Die Malahini fuhr mitten in die kleine Flotte hinein, bis sie schließlich einen Ankerplatz fand.

»Dort ist Isaacs auf der Dolly«, bemerkte Grief und winkte grüßend. »Und Peter Gee auf der Roberta. Nichts könnte ihn von einer Perlenauktion wie dieser abhalten. Und da ist Francini auf der Cactus. Sie sind alle hier, alle Händler. Der alte Parlay wird sicher einen guten Preis erzielen.«

»Sie haben den Motor noch nicht wieder in Gang gebracht«, brummte Kapitän Warfield fröhlich.

Er blickte über die Lagune zur Nuhiva, deren Segel sich hinter den Kokospalmen abzeichneten.
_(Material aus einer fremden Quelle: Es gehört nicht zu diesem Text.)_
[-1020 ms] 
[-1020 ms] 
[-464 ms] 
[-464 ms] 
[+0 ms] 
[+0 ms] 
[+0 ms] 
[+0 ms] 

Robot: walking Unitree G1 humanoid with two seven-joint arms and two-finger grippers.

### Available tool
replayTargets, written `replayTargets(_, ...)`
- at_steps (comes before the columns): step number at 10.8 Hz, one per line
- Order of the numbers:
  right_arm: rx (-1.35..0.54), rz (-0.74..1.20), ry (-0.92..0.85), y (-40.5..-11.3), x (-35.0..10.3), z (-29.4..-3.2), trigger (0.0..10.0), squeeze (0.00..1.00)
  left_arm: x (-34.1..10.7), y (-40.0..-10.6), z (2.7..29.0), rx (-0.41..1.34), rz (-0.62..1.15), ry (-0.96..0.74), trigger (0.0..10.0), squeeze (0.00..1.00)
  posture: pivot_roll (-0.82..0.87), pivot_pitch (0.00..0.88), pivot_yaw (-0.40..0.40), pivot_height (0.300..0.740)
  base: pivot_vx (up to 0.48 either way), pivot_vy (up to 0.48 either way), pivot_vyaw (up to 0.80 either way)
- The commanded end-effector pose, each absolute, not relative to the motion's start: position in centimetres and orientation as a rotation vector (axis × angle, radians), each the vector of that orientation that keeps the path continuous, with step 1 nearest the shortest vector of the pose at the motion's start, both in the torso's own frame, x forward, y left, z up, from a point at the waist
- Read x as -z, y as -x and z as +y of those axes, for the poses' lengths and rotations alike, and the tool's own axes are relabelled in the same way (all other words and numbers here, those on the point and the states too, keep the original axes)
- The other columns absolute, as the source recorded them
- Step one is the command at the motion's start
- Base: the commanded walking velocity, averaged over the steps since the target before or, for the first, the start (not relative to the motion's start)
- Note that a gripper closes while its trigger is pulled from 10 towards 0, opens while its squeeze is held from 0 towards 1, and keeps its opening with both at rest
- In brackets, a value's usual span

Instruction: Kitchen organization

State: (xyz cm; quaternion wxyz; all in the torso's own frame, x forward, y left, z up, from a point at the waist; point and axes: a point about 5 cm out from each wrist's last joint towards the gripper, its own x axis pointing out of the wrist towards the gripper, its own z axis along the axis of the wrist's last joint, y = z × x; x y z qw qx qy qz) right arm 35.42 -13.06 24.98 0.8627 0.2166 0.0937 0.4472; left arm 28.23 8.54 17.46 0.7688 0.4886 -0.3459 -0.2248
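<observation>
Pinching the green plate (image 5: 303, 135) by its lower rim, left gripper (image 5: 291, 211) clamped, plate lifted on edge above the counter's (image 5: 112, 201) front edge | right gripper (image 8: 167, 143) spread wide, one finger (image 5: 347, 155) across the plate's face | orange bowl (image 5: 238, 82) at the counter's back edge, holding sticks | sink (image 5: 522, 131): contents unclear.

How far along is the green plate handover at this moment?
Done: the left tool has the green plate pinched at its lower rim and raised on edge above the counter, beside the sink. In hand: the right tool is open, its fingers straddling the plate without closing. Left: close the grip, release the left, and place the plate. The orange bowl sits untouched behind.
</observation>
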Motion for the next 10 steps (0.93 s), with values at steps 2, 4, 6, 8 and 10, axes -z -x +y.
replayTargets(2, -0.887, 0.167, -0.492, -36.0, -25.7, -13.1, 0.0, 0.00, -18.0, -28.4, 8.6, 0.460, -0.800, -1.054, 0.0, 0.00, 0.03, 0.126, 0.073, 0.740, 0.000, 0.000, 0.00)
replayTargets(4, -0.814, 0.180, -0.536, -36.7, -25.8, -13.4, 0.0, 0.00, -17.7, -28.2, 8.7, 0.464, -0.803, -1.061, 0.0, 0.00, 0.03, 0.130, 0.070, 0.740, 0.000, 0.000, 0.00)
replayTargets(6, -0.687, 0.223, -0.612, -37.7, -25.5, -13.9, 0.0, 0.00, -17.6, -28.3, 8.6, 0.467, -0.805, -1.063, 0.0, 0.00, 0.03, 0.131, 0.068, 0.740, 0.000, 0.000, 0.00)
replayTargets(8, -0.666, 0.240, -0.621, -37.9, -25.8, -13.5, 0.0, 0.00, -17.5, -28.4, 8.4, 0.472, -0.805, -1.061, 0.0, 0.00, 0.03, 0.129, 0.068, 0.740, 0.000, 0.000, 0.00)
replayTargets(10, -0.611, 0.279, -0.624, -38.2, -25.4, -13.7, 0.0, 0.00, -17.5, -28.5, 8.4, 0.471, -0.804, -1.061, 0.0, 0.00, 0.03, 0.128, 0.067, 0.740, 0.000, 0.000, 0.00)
Parlays Haus war ein großer, zweistöckiger Bau aus kalifornischem Holz mit einem Dach aus verzinktem Eisenblech. So unverhältnismäßig groß wirkte es im Vergleich zu dem schmalen Atollring, daß es sich wie eine monströse Wucherung von dem Sandstreifen abhob und alles überragte. Sobald die Malahini vor Anker lag, gingen alle an Land, um ihren Höflichkeitsbesuch abzustatten. Andere Kapitäne und Aufkäufer befanden sich bereits in dem großen Raum und nahmen die Perlen in Augenschein, die am nächsten Tag versteigert werden sollten. Paumotuanische Diener, Eingeborene von Hikihoho und Verwandte des Eigentümers gingen umher und reichten Whiskey und Absinth. Und mitten durch die neugierige Menge wanderte Parlay selbst, kichernd und spöttelnd, der verdorrte Überrest eines einst großen und starken Mannes. Seine Augen waren tief eingesunken und fiebrig, die Wangen eingefallen und hohl. Das Haar schien ihm büschelweise ausgefallen zu sein, und auch sein Schnurr- und Kinnbart wiesen hier und da kahle Stellen auf.
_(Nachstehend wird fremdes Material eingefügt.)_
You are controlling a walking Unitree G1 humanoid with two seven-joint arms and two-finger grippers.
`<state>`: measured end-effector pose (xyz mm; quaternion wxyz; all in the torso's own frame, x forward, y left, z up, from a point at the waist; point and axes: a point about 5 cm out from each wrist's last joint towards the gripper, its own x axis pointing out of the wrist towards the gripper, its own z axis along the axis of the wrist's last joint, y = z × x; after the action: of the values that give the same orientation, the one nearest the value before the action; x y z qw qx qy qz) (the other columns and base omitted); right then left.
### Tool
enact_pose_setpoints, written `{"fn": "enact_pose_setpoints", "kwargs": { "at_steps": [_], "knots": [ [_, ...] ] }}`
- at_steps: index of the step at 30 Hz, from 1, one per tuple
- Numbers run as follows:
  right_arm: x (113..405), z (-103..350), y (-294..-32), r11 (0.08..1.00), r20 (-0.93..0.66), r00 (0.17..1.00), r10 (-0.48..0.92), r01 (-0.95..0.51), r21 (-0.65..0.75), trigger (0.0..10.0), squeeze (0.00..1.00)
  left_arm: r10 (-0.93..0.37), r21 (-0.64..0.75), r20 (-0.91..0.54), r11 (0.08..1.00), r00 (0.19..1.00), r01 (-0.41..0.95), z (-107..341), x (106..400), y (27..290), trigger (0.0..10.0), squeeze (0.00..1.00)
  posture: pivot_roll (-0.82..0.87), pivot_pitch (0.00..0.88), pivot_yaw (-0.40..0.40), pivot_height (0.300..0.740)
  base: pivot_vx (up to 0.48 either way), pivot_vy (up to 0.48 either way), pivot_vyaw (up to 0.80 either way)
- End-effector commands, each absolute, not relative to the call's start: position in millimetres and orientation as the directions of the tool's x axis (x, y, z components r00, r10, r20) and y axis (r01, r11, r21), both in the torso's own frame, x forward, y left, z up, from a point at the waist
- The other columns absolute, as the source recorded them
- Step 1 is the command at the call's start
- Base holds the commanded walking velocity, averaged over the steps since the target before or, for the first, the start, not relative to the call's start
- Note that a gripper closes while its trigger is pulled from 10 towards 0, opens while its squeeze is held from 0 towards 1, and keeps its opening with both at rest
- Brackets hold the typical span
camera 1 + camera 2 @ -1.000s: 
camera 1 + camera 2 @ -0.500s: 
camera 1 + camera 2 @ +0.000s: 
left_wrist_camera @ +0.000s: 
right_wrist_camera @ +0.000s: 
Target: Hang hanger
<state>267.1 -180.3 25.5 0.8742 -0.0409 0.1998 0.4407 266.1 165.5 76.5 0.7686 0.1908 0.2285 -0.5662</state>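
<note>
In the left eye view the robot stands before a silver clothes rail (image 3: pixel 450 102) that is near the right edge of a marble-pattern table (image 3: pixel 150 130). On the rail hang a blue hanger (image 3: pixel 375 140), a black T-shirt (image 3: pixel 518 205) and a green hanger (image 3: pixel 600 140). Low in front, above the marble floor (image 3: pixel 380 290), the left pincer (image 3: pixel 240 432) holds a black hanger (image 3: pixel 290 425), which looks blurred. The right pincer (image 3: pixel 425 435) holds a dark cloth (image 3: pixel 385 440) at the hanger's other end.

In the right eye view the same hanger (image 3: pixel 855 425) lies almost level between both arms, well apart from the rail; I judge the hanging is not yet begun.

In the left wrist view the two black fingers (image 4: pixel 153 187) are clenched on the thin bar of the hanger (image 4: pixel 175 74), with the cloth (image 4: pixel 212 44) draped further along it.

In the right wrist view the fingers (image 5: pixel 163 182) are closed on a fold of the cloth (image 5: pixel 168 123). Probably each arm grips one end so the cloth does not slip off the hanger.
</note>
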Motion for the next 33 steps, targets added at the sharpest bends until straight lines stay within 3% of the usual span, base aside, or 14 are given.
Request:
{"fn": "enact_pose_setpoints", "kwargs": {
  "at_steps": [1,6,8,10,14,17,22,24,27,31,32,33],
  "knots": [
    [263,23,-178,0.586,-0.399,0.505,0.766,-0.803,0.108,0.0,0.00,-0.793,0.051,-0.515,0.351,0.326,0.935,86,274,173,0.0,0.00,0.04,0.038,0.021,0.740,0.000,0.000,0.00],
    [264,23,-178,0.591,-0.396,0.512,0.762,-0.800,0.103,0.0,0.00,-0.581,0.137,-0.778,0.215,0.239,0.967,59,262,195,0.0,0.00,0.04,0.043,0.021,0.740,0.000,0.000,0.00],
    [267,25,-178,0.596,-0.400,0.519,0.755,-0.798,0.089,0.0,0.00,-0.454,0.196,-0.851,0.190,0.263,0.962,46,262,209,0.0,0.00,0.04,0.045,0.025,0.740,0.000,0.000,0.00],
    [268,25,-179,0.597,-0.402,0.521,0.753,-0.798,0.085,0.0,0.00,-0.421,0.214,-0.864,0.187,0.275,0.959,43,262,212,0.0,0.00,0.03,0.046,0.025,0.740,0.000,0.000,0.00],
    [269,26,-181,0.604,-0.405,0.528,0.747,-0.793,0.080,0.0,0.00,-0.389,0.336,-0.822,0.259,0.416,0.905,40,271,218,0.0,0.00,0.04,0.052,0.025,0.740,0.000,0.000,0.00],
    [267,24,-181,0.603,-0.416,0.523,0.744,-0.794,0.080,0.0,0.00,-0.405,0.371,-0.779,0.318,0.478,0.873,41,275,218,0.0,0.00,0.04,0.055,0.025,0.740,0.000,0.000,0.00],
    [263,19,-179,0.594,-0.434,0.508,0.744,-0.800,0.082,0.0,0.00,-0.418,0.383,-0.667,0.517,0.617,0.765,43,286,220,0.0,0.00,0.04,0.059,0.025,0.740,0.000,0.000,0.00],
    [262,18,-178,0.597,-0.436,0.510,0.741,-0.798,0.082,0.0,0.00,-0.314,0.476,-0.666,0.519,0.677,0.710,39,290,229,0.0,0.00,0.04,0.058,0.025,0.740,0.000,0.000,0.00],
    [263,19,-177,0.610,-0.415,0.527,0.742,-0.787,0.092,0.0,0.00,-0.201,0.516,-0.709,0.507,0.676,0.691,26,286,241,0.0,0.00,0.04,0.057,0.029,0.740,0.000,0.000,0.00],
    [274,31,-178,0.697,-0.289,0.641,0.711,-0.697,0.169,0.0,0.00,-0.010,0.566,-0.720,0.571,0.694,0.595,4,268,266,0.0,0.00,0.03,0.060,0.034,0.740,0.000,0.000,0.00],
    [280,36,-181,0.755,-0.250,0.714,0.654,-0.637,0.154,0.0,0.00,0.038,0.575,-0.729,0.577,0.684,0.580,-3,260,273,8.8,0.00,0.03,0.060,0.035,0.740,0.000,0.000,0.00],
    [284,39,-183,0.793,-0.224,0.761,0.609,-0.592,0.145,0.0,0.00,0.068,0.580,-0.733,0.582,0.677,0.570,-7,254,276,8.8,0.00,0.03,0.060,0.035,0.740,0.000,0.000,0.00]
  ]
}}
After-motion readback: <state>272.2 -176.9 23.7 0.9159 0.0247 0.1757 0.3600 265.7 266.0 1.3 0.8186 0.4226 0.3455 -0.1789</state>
»Himmel!« murmelte Mulhall leise. »Ein langbeiniger Napoleon der Dritte, aber völlig vertrocknet, ausgebrannt, rissig. Und räudig! Kein Wunder, daß er den Kopf schief hält. Er muß ein Gegengewicht schaffen.«

»Wir kriegen Sturm«, sagte der Alte anstelle einer Begrüßung zu Grief. »Ihnen muß ja viel an Perlen liegen, daß Sie an einem solchen Tag hierher kommen.«

»Sie sind es wert, daß man dafür zur Hölle fährt«, lachte Grief gutgelaunt und ließ seine Blicke über den Tisch schweifen, der mit den Ausstellungsstücken übersät war.
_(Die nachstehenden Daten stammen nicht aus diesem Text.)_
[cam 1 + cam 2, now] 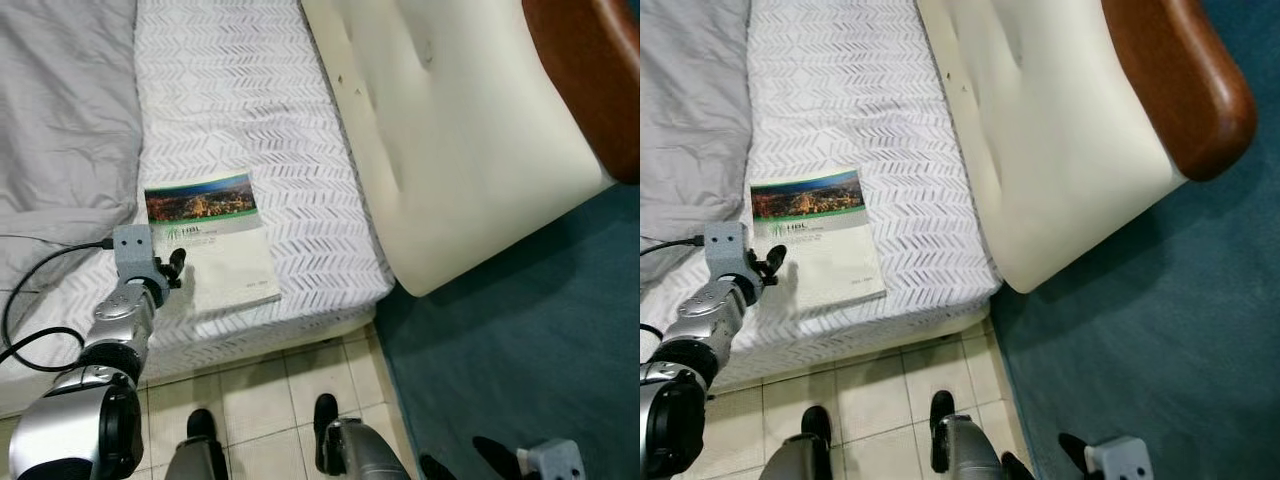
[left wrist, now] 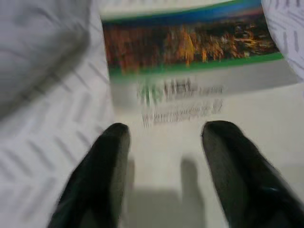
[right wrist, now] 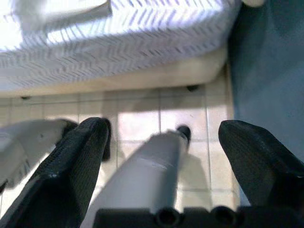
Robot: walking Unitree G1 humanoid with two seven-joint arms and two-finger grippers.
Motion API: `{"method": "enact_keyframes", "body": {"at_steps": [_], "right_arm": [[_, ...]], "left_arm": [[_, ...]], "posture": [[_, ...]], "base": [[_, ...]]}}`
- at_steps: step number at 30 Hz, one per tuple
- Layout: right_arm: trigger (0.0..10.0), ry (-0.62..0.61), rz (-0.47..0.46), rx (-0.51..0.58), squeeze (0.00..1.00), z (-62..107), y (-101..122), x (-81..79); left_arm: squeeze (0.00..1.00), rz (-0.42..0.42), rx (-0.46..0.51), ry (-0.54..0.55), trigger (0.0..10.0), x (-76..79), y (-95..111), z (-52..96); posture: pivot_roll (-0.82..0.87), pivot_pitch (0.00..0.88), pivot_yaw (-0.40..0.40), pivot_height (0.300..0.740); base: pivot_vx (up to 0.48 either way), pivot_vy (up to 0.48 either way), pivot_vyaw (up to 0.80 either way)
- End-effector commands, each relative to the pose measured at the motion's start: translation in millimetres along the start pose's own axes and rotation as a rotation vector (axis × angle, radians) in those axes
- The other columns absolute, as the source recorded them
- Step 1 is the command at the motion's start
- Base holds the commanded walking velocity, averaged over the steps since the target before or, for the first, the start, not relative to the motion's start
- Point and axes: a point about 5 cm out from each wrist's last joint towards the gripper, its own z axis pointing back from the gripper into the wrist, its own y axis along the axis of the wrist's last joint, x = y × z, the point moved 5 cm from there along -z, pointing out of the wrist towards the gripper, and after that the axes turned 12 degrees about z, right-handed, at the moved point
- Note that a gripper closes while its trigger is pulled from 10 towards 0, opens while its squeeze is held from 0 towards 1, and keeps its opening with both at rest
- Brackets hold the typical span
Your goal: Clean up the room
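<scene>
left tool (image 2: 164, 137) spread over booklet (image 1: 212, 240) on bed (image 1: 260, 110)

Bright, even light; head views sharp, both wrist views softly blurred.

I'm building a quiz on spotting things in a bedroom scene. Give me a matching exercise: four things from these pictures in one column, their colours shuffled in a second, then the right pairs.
Things:
1. booklet
2. blanket
3. carpet
4. headboard

Colours:
A. reddish brown
B. white with a city photo strip on top
C. plain grey
D. dark teal

Pairs: 1-B, 2-C, 3-D, 4-A
</scene>
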Motion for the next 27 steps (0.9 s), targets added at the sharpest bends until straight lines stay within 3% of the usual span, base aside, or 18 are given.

»Andere haben sich ihretwegen schon genau diese Höllenfahrt eingehandelt«, kicherte der alte Parlay. »Sehen Sie diese hier!« Er wies auf ein Perle, vollkommen und etwa so groß wie eine kleine Walnuß, die ganz für sich auf einem Stück Sämischleder lag. »In Tahiti hat man mir sechzigtausend Francs dafür geboten. Morgen werden sie mir genausoviel und noch mehr dafür bieten, wenn sie bis dahin nicht weggeweht sind. Ja, diese Perle hat mein Vetter, mein angeheirateter Vetter, gefunden. Er war nämlich ein Eingeborener. Ein Dieb war er auch. Er versteckte sie, obwohl sie mir gehörte. Sein Vetter, der auch mein Vetter war - wir sind hier alle miteinander verwandt - brachte ihn wegen der Perle um und floh in einem Kutter nach Noo-Nau. Ich verfolgte ihn, aber der Häuptling von Noo-Nau hatte ihn schon getötet, bevor ich hinkam. Ach ja, da auf dem Tisch sind viele Tote vertreten.